This guide will be relevant until OS compositors fundamentally change from just ...

pcwalton · on July 10, 2017

> This guide will be relevant until OS compositors fundamentally change from just dealing with bitmaps. Which is unlikely to happen anytime soon.

There is absolutely no reason why browsers have to use the native compositor for CSS. It's a bad fit, and browsers should stop doing it.

> And doing UI layout on background threads breaks the basic design of pretty much every UI framework, web or native, which are usually single-threaded.

That's why you have a render tree on a separate thread from the DOM. Look at how Servo does it (disclaimer: I work on Servo).

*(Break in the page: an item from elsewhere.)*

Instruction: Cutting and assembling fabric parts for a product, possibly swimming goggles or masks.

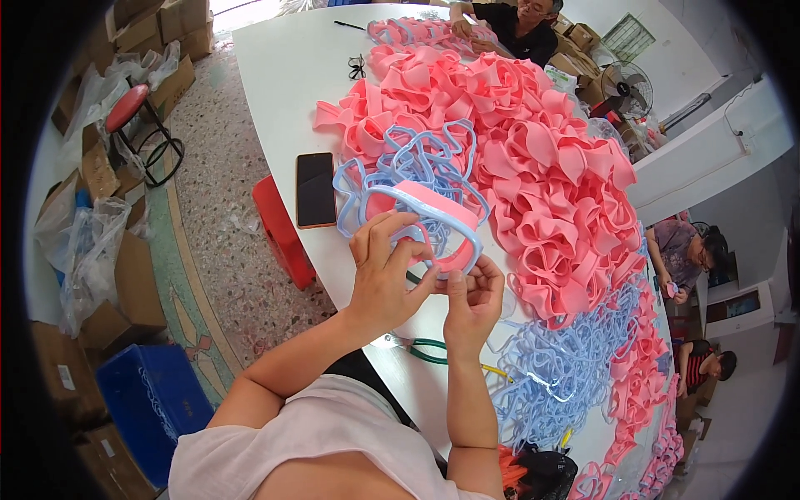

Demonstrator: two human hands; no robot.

We've proven that it works.

jcelerier · on July 10, 2017

> And doing UI layout on background threads breaks the basic design of pretty much every UI framework, web or native, which are usually single-threaded.

Dunno about the others but Qt has a threaded render loop (http://doc.qt.io/qt-5/qtquick-visualcanvas-scenegraph.html#t...) (and also has no problem handling 1080p/60fps animations on embedded hardware)

pcwalton · on July 10, 2017

> Dunno about the others but Qt has a threaded render loop (http://doc.qt.io/qt-5/qtquick-visualcanvas-scenegraph.html#t...) (and also has no problem handling 1080p/60fps animations on embedded hardware)

Largely written by Glenn Watson, the primary author of Servo's WebRender, no less. :)

whowouldathunk · on July 10, 2017

By "single-threaded" I meant business logic and non-fixed layout being done on the same thread. "Rendering" (drawing to a bitmap or translating to the OS compositor's object model or direct OpenGL/DirectX/etc.) is done on a separate thread in most frameworks I'm aware of.

kllrnohj · on July 10, 2017

> There is absolutely no reason why browsers have to use the native compositor for CSS. It's a bad fit, and browsers should stop doing it.

Not entirely true. It's pretty critical to use the OS compositor for <video> for power reasons so that video playback can be offloaded entirely.

For everything else, though, agree. The OS compositor isn't magic and at the end of the day doesn't do much for non-video layers.

panic · on July 10, 2017

> There is absolutely no reason why browsers have to use the native compositor for CSS. It's a bad fit, and browsers should stop doing it.

Here are a few:

- On some platforms, animations on native layers are applied every frame, even if the application that owns the layer is busy. This means fewer opportunities to drop frames.

- Sometimes web rendering engines are embedded in apps. Your app may want to draw web content that filters some other content that's behind it. This content may not be available to the browser engine (it may be in a separate process, for example). A native layer can apply this filter in the compositor process, where the content is available.

- Using the native compositor makes it easier to embed components (like video) that are provided by the system as native layers.

pcwalton · on July 10, 2017

> - On some platforms, animations on native layers are applied every frame, even if the application that owns the layer is busy. This means fewer opportunities to drop frames.

The browser can and should do the same with its CSS compositor. There's no reason why the CSS compositor should run on the main thread (and, in fact, no modern browser works this way).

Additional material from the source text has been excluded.